Duplicates Detection

Difficulty: Hard

In this exercise, you will build an app that identifies potential duplicate images from a provided zipped folder. Duplicates are determined by comparing the visual similarity of images based on their pixel data. Your solution should process the images efficiently in the background while ensuring a smooth and responsive user experience.

App Structure

Home Screen

  • Display all images from the folder in a grid layout (order does not matter).
  • Add a "Find Duplicates" button at the bottom of the screen.
  • While duplicate detection is running:
    • Disable the button.
    • Update the button title to "Finding duplicates...".
    • Keep the image grid scrollable to confirm the main thread remains responsive.

Duplicate Detection

When the "Find Duplicates" button is tapped, start processing in the background using parallel execution where appropriate. Recommended detection strategy:

  1. Downsize each image to a small fixed size (such as 16x16 pixels).
  2. Convert each image to grayscale.
  3. Compare pixel brightness values between images.
  4. Mark images as potential duplicates if their similarity score exceeds a defined threshold (such as 90%).

Results Screen

Automatically present the Results Screen when image processing completes. On the Results Screen, display a list of detected duplicate groups. Each group should appear as a horizontal stack of duplicate images, allowing for easy visual comparison.

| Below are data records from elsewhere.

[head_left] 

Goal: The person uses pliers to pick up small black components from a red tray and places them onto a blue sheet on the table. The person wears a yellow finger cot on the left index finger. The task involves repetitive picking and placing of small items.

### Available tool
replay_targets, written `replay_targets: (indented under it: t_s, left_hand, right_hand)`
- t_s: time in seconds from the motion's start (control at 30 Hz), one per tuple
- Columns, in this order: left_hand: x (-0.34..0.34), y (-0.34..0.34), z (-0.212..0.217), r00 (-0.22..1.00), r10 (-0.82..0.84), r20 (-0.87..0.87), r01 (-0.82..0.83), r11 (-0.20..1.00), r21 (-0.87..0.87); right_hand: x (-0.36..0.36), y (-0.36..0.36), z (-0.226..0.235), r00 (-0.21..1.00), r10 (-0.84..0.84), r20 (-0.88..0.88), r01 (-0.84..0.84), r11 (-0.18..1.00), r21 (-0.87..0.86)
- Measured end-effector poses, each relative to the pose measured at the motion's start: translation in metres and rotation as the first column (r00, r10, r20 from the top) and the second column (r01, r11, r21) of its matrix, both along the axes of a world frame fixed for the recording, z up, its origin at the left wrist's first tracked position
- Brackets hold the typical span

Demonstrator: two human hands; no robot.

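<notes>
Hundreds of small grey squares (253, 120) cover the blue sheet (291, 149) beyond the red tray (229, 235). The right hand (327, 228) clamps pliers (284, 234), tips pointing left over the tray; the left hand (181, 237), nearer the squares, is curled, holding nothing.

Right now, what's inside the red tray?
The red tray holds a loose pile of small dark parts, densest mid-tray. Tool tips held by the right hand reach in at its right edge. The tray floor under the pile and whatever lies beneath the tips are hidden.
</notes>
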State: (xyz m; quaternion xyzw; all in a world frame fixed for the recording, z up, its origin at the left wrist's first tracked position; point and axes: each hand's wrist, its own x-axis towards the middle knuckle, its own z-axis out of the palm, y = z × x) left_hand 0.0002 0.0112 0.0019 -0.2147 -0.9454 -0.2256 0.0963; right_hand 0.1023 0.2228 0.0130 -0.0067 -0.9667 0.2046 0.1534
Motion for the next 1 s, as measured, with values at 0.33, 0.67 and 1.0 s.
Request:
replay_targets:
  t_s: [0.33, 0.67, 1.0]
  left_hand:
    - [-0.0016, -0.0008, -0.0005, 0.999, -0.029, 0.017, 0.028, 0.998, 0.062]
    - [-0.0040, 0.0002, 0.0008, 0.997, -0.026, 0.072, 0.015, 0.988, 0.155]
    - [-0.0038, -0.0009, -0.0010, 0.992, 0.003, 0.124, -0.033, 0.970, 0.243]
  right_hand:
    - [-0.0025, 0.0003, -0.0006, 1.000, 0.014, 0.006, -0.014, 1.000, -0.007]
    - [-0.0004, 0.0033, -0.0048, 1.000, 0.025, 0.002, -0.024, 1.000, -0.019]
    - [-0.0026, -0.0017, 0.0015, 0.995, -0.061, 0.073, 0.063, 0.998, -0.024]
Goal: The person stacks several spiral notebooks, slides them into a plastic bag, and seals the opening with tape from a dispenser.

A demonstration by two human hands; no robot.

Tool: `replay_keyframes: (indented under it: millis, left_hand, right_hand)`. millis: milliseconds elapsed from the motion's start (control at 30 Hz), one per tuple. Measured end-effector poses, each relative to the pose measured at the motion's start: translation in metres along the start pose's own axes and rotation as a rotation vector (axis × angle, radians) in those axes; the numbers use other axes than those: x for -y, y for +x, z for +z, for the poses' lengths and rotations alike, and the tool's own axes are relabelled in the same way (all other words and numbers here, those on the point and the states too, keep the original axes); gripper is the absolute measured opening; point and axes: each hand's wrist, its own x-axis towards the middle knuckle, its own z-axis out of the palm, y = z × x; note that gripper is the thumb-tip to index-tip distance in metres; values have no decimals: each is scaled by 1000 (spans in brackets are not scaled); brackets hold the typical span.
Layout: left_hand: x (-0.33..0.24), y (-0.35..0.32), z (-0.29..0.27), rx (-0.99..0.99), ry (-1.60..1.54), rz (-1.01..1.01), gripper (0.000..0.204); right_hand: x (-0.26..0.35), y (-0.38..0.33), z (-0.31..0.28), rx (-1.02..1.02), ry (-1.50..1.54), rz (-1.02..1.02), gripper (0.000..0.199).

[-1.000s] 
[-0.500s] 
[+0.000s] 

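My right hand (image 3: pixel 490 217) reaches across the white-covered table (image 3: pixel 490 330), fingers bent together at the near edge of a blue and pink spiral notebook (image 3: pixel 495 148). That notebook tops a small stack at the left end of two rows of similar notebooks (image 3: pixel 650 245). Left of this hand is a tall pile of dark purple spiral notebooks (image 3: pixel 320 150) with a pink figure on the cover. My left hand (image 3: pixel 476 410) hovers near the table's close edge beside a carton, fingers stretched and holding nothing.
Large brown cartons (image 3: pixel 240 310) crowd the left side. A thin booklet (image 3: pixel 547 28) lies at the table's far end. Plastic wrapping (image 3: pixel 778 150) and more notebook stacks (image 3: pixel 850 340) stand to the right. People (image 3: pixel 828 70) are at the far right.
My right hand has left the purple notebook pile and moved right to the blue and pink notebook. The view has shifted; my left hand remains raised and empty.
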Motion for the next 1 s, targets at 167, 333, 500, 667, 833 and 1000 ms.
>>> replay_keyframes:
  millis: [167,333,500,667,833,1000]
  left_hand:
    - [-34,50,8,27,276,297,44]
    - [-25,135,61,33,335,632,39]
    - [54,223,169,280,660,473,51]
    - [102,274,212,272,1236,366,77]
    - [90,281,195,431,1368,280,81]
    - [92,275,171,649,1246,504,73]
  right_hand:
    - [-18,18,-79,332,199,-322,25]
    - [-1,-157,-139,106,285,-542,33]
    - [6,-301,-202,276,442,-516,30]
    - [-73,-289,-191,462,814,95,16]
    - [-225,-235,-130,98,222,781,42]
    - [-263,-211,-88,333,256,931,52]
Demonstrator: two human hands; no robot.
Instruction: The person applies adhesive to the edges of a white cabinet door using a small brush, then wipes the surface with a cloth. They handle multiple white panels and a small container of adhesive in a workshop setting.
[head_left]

Enable smooth navigation between the Home and Results screens.


Test Data

A sample images.zip folder is provided for this exercise. It contains a collection of images designed to test your duplicate detection logic:

  • <file> and <file_copy> are identical images. These should be flagged as duplicates.
  • <file> and <file_subtle> are slight variations. These may be flagged depending on your similarity threshold.
  • <file> and <file_vary> are similar in appearance but not duplicates. These should only be flagged if the threshold is set low.

Use this dataset to validate your solution and experiment with different threshold settings.


Hints

Start with a small number of images (around 5) to validate your logic. Include intentionally similar images to test duplicate detection. Gradually increase the dataset size to assess performance.

iOS

Use Core Graphics (CGContext) to resize images and convert them to grayscale, giving you access to pixel brightness values for comparison.

Keywords: CGContext, CGColorSpaceCreateDeviceGray(), UIGraphicsPushContext, draw(in:), pixel buffers.

Android

Use the Bitmap class to resize images and extract pixel data with getPixel(). Convert pixels to grayscale by averaging the color channels, then compare brightness values.

Keywords: Bitmap.createScaledBitmap(), getPixel(), color channels (red, green, blue), grayscale conversion.